For the information of those who have not had Botany 1 or the equivalent in college, lots of plants do not require any nitrogen fertilizer at all, e.g. legumes. Others will yield more if you add more nitrogen (like switch grass), but they do not really need it. Corn and some other plants that produce a lot of protein (which is nitrogen rich) do require a heckuva lot of nitrogen. But holy smokes, we are drowning in manure in many rural areas. Also a historical note: Soils fertilized with natural manures have retained their fertility for up to 5,000 years of intensive cultivation in some cases. The trick is not to ruin your topsoil with salinization from improper irrigation or use inappropriate soils for plow agriculture, as was done before the Dust Bowl era.
Sustainable agriculture is something that many human cultures have figured out how to do.
Drying uses copious quantities of natural gas.
"While peanuts require less nitrogen fertilizer in the field, the harvested crop does require the use of natural gas in the drying process. Boyd said the cost of drying peanuts has increased nearly $4 per ton costing their operation an additional $4,000 in drying costs last year."
I used to work for USDA/APHIS (Animal and Plant Health Inspection Service), and guess what we did there?

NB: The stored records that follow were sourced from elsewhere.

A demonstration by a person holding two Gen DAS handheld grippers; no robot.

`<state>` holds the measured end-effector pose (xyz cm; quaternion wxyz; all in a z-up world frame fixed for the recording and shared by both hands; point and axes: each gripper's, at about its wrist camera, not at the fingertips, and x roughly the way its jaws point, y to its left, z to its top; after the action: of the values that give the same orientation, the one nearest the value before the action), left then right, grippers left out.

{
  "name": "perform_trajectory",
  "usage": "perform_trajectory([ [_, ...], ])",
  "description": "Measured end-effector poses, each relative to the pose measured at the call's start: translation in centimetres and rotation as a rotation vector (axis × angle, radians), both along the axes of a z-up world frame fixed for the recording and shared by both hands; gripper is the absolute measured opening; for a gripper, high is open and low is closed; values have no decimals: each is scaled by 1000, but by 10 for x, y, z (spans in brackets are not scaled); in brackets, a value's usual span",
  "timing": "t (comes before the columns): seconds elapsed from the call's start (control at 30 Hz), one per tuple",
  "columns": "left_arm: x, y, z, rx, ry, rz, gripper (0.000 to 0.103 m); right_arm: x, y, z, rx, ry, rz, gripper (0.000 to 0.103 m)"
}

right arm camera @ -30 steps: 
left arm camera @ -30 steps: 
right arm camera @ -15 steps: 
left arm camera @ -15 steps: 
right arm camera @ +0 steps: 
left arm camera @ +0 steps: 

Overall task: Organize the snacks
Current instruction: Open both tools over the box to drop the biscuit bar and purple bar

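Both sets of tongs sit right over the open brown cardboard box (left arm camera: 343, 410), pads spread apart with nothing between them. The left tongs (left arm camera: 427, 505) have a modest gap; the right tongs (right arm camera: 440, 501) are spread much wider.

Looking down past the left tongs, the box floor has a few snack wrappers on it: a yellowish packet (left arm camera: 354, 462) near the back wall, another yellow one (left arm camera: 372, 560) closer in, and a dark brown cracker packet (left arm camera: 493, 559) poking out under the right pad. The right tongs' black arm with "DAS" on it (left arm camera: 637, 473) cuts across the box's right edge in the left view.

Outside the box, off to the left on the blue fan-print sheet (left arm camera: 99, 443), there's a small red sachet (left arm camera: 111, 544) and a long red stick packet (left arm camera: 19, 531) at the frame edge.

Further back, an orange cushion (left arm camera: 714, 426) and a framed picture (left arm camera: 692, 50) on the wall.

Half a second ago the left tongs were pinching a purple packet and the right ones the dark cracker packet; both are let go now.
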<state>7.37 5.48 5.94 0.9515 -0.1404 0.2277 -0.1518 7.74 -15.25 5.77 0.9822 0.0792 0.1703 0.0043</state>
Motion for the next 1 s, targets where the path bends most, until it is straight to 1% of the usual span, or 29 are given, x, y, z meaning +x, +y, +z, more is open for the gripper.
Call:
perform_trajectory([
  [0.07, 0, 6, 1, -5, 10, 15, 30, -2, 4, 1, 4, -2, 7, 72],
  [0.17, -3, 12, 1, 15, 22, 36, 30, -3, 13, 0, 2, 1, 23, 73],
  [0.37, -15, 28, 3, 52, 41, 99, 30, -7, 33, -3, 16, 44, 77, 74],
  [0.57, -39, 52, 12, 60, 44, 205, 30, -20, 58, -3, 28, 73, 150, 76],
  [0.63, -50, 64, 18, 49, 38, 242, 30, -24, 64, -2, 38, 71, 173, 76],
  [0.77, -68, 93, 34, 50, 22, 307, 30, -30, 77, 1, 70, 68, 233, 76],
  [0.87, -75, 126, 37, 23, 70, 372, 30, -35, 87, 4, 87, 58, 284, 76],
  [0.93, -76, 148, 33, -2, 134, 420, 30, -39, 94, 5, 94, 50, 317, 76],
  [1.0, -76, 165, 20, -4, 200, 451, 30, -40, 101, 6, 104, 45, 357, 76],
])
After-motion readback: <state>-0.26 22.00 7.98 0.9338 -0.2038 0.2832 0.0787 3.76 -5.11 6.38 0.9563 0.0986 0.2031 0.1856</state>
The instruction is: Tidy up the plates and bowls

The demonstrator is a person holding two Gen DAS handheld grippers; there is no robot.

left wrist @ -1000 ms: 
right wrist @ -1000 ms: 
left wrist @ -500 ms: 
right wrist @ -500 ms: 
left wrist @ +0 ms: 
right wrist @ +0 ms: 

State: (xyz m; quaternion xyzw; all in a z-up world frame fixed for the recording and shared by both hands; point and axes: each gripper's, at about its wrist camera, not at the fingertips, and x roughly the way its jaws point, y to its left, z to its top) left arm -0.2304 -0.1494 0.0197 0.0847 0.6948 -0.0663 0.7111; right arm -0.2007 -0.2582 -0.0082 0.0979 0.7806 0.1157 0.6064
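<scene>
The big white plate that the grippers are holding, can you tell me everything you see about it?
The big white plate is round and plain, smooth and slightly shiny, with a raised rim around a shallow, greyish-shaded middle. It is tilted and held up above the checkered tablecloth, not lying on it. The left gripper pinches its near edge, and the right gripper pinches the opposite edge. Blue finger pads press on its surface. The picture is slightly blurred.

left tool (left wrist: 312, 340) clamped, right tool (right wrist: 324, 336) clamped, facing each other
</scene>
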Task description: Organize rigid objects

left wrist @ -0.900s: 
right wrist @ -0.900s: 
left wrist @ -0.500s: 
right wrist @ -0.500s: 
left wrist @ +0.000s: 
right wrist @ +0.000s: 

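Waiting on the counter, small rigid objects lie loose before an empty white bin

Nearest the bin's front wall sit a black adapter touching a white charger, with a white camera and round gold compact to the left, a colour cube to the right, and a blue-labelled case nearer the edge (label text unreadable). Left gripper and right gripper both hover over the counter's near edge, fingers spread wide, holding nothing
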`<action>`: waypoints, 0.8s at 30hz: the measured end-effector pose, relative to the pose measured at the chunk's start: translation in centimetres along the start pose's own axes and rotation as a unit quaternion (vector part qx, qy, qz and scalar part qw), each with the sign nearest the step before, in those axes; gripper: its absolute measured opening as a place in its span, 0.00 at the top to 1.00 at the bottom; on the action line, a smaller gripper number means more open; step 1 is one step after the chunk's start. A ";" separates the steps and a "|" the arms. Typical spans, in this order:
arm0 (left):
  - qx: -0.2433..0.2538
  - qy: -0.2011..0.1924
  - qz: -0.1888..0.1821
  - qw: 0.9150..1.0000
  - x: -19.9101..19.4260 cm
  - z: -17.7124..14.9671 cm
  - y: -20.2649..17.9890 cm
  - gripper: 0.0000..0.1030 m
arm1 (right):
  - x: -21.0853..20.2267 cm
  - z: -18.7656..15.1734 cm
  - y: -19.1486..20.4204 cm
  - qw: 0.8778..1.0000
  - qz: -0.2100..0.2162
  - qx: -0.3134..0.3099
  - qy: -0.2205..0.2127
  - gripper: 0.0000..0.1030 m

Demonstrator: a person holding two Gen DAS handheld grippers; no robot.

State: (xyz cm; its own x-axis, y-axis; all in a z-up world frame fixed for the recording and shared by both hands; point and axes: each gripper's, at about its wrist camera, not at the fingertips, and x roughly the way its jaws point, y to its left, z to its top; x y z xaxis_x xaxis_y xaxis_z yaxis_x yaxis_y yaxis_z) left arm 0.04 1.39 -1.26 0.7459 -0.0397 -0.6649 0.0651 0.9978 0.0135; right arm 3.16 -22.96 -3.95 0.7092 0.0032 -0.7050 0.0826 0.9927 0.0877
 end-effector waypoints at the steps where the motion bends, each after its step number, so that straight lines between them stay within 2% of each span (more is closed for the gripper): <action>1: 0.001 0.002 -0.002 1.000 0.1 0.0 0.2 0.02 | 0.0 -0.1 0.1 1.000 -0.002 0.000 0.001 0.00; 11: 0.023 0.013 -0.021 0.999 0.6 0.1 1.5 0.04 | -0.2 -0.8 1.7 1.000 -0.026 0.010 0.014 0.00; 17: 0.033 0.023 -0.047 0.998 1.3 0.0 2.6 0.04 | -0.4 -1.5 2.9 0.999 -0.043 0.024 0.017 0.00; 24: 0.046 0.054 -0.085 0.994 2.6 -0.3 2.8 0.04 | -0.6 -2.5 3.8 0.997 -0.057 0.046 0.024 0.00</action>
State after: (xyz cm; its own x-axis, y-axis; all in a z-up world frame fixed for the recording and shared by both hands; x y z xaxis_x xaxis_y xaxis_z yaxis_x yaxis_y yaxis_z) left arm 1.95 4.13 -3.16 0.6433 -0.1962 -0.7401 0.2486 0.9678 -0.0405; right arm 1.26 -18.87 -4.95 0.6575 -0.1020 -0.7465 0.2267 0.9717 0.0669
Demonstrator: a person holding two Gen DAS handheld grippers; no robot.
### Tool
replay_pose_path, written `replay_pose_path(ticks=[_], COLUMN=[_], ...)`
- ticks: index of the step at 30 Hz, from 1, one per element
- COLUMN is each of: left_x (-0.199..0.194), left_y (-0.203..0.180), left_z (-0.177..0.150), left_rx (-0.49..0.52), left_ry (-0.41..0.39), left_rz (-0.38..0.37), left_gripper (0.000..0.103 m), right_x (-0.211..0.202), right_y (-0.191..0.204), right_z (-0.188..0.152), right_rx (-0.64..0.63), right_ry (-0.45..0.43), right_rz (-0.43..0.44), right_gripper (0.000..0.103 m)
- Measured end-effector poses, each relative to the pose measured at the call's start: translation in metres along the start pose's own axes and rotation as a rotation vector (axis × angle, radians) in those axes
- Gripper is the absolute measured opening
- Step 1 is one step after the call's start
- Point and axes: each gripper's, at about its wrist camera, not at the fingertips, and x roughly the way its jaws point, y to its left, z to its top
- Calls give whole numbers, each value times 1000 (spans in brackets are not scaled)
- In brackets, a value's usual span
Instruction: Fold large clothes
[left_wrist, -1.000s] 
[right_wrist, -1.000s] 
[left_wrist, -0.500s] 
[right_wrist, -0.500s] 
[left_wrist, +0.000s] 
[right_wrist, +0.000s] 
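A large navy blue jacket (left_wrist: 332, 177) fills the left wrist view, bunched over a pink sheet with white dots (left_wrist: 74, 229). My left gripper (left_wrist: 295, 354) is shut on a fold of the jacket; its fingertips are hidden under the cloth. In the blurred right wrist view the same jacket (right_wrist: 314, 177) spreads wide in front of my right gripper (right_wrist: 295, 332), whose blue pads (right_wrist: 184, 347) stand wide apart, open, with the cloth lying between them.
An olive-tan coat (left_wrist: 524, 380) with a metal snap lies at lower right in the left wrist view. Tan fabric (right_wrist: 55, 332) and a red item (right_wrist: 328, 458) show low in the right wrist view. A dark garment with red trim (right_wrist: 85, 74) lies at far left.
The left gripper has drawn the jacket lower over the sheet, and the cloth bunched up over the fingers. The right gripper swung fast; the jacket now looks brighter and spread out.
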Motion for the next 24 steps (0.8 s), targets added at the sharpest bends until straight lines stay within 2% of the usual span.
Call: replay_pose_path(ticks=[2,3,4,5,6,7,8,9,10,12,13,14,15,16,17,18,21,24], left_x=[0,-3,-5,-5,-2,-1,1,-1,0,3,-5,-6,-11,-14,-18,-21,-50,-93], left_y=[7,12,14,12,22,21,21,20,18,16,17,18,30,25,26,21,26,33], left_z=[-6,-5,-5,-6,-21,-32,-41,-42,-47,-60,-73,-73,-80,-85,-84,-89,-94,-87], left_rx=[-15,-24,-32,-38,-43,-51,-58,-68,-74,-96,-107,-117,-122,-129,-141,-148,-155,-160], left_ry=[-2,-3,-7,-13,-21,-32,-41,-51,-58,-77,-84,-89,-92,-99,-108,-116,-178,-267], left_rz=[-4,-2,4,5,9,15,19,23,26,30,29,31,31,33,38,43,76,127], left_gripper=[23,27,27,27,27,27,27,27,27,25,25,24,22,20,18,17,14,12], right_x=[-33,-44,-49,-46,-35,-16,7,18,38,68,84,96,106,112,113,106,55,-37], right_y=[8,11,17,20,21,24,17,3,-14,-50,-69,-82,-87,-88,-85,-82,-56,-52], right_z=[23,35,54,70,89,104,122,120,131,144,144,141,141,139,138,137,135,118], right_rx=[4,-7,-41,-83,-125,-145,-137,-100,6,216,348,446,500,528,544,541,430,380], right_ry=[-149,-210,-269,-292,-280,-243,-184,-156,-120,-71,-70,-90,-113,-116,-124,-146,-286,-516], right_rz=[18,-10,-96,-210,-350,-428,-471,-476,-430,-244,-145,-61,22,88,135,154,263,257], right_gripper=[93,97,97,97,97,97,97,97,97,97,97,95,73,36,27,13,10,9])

http://www.gfb.org/gfbnews/april_05/april3.htm
In this case the key is the resource required - the land. Currently it may seem a good idea to devote some land to ethanol and biofuels. Ok, I'm for that, the economics looks OK, even the EROEI should be higher than 1.34 IMO (more like 3-4). But you can not envision what type of problems this could lead to, in a post peak society if things start getting desparate... Can you guarantee for example that we will not cut down our forests to grow switchgrass? I can not... That's why I'd rather encourage us emphasizing on the other alternatives while we still have the resources to do it, instead of betting huge amount of them on a potential timebomb. If we are going to make biofuels and ethanol they must be a part of the solution, and we must make sure that they remain only a part of it, and also a controllable part.
P.S. Disclaimer: as a person that grew in a village I am brought up with... you may call close to a religious attitude towards land; using it to grow fuel instead of feeding people feels to me as a sin. Hope I'm wrong about that.